Top of THE DATA

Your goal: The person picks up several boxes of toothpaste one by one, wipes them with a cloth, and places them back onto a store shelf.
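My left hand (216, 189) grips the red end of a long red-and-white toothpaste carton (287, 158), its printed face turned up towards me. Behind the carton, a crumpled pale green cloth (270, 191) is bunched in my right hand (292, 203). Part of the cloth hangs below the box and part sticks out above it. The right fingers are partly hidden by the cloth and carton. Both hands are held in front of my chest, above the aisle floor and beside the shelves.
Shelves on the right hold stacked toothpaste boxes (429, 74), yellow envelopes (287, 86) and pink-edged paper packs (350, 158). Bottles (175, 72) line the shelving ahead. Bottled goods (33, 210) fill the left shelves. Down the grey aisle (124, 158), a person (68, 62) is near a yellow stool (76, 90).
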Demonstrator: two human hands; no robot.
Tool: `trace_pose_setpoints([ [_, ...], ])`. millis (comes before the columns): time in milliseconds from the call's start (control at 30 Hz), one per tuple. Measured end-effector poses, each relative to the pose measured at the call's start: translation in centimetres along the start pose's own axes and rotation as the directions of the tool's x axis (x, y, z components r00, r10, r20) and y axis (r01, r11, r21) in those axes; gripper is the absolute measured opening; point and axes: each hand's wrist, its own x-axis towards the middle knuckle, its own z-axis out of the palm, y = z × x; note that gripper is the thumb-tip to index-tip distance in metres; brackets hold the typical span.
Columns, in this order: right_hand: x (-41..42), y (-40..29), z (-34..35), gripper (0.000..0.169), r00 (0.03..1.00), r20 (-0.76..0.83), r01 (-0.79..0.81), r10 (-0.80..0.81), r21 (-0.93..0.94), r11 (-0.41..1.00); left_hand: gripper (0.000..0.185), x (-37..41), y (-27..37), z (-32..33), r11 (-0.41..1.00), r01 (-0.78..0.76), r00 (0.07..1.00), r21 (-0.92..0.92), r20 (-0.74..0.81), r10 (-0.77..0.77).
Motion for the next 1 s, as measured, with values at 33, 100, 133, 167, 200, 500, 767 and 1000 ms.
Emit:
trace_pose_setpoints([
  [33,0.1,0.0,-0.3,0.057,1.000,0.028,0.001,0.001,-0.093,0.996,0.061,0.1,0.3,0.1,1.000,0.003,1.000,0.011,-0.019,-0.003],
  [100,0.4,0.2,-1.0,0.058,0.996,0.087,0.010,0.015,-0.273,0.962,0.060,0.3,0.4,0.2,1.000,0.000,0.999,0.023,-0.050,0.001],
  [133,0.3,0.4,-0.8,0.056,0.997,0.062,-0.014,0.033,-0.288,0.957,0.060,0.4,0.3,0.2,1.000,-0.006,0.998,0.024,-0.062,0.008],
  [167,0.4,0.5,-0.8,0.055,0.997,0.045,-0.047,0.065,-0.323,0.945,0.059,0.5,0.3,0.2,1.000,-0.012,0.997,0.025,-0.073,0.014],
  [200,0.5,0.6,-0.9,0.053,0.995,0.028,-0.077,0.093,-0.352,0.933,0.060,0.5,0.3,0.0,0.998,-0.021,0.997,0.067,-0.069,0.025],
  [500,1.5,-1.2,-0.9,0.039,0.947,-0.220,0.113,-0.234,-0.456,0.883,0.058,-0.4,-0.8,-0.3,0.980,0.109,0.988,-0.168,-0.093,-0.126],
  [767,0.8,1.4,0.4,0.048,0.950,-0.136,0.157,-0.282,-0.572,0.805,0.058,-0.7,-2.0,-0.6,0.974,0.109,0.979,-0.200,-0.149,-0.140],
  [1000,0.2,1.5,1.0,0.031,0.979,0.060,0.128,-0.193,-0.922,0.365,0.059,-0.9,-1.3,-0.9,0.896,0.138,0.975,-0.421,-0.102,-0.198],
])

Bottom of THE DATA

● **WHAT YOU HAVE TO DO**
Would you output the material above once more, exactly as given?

● **TASK ANSWER**
Your goal: The person picks up several boxes of toothpaste one by one, wipes them with a cloth, and places them back onto a store shelf.
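My left hand (216, 189) grips the red end of a long red-and-white toothpaste carton (287, 158), its printed face turned up towards me. Behind the carton, a crumpled pale green cloth (270, 191) is bunched in my right hand (292, 203). Part of the cloth hangs below the box and part sticks out above it. The right fingers are partly hidden by the cloth and carton. Both hands are held in front of my chest, above the aisle floor and beside the shelves.
Shelves on the right hold stacked toothpaste boxes (429, 74), yellow envelopes (287, 86) and pink-edged paper packs (350, 158). Bottles (175, 72) line the shelving ahead. Bottled goods (33, 210) fill the left shelves. Down the grey aisle (124, 158), a person (68, 62) is near a yellow stool (76, 90).
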Demonstrator: two human hands; no robot.
Tool: `trace_pose_setpoints([ [_, ...], ])`. millis (comes before the columns): time in milliseconds from the call's start (control at 30 Hz), one per tuple. Measured end-effector poses, each relative to the pose measured at the call's start: translation in centimetres along the start pose's own axes and rotation as the directions of the tool's x axis (x, y, z components r00, r10, r20) and y axis (r01, r11, r21) in those axes; gripper is the absolute measured opening; point and axes: each hand's wrist, its own x-axis towards the middle knuckle, its own z-axis out of the palm, y = z × x; note that gripper is the thumb-tip to index-tip distance in metres; brackets hold the typical span.
Columns, in this order: right_hand: x (-41..42), y (-40..29), z (-34..35), gripper (0.000..0.169), r00 (0.03..1.00), r20 (-0.76..0.83), r01 (-0.79..0.81), r10 (-0.80..0.81), r21 (-0.93..0.94), r11 (-0.41..1.00); left_hand: gripper (0.000..0.185), x (-37..41), y (-27..37), z (-32..33), r11 (-0.41..1.00), r01 (-0.78..0.76), r00 (0.07..1.00), r21 (-0.92..0.92), r20 (-0.74..0.81), r10 (-0.77..0.77).
Motion for the next 1 s, as measured, with values at 33, 100, 133, 167, 200, 500, 767 and 1000 ms.
Emit:
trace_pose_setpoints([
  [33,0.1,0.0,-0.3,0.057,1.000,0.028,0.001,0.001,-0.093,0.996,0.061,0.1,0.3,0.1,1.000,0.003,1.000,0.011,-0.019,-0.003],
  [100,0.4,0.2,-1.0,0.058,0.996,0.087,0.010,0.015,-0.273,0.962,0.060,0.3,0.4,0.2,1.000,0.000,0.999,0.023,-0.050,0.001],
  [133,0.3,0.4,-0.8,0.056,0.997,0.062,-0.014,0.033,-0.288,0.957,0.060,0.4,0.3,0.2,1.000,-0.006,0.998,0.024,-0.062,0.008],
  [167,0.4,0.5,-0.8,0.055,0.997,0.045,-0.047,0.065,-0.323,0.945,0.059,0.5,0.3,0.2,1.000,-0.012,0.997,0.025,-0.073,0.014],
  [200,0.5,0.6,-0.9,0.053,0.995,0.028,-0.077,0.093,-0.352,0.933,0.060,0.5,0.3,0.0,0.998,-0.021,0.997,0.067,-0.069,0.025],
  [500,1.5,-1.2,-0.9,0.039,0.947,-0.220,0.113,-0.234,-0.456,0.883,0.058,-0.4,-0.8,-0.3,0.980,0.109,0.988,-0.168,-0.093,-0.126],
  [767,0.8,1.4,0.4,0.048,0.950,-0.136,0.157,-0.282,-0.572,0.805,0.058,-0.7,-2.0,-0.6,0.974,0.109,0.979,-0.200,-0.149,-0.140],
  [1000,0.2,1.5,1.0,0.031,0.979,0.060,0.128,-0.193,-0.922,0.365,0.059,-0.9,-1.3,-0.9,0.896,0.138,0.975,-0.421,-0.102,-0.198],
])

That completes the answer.